Activity: Each line from the one containing "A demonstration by" through the last line of the entries below is to be transcribed exactly. Nothing else belongs in the reply.

(Beginning of Source information)

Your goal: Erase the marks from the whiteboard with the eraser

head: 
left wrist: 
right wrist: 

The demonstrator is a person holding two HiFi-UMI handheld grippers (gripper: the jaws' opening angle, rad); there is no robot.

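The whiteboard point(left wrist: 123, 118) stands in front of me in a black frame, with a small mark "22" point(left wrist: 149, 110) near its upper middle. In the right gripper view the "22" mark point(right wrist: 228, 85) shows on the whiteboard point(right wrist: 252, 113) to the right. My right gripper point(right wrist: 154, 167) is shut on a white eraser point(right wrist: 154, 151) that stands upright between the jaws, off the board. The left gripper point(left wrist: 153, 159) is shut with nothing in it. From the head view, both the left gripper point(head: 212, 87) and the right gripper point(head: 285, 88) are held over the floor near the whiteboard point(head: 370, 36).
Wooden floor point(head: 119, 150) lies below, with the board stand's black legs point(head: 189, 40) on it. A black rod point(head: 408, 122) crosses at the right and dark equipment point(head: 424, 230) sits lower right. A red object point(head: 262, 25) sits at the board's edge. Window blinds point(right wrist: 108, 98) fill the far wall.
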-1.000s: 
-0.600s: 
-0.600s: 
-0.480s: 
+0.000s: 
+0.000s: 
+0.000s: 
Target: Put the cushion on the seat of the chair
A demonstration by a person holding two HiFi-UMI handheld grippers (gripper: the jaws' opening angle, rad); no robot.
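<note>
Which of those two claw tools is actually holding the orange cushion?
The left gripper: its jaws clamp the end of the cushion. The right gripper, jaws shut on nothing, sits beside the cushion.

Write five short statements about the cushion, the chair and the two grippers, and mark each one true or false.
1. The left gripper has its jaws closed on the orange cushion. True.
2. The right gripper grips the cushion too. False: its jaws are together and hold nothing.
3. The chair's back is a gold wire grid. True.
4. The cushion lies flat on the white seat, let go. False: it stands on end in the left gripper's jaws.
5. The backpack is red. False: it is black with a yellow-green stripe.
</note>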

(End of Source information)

Solution to this problem:
A demonstration by a person holding two HiFi-UMI handheld grippers (gripper: the jaws' opening angle, rad); no robot.
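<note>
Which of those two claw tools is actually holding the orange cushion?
The left gripper: its jaws clamp the end of the cushion. The right gripper, jaws shut on nothing, sits beside the cushion.

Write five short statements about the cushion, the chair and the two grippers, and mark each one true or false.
1. The left gripper has its jaws closed on the orange cushion. True.
2. The right gripper grips the cushion too. False: its jaws are together and hold nothing.
3. The chair's back is a gold wire grid. True.
4. The cushion lies flat on the white seat, let go. False: it stands on end in the left gripper's jaws.
5. The backpack is red. False: it is black with a yellow-green stripe.
</note>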

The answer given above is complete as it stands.